ASSIGNMENT = The lines from the top of the listing through the one containing "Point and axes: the" are to be retyped exactly, with no other lines.

SOURCE DATA =

**********

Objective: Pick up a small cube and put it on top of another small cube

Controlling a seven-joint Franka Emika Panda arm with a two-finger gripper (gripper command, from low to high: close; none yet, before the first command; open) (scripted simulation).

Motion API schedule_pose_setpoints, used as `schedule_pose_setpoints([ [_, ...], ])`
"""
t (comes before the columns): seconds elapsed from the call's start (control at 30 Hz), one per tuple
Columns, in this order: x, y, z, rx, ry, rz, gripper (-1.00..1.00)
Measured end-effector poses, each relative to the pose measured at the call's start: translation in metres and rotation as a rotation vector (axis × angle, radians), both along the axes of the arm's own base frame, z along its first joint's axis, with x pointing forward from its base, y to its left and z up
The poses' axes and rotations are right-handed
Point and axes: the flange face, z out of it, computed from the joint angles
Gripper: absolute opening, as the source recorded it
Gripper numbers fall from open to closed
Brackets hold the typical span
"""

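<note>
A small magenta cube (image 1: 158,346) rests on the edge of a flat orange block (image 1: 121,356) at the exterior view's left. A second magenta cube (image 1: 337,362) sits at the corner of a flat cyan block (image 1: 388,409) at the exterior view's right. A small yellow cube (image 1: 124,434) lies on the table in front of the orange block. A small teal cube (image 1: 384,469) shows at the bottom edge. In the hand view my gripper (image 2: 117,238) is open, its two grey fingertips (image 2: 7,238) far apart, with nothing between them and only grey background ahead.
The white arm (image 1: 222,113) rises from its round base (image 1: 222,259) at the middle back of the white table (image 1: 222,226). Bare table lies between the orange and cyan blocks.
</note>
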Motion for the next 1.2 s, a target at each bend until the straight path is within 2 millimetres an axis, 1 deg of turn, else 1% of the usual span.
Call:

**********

WRITTEN RESPONSE =
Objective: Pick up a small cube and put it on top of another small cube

Controlling a seven-joint Franka Emika Panda arm with a two-finger gripper (gripper command, from low to high: close; none yet, before the first command; open) (scripted simulation).

Motion API schedule_pose_setpoints, used as `schedule_pose_setpoints([ [_, ...], ])`
"""
t (comes before the columns): seconds elapsed from the call's start (control at 30 Hz), one per tuple
Columns, in this order: x, y, z, rx, ry, rz, gripper (-1.00..1.00)
Measured end-effector poses, each relative to the pose measured at the call's start: translation in metres and rotation as a rotation vector (axis × angle, radians), both along the axes of the arm's own base frame, z along its first joint's axis, with x pointing forward from its base, y to its left and z up
The poses' axes and rotations are right-handed
Point and axes: the flange face, z out of it, computed from the joint angles

What this exercise required has been given in full.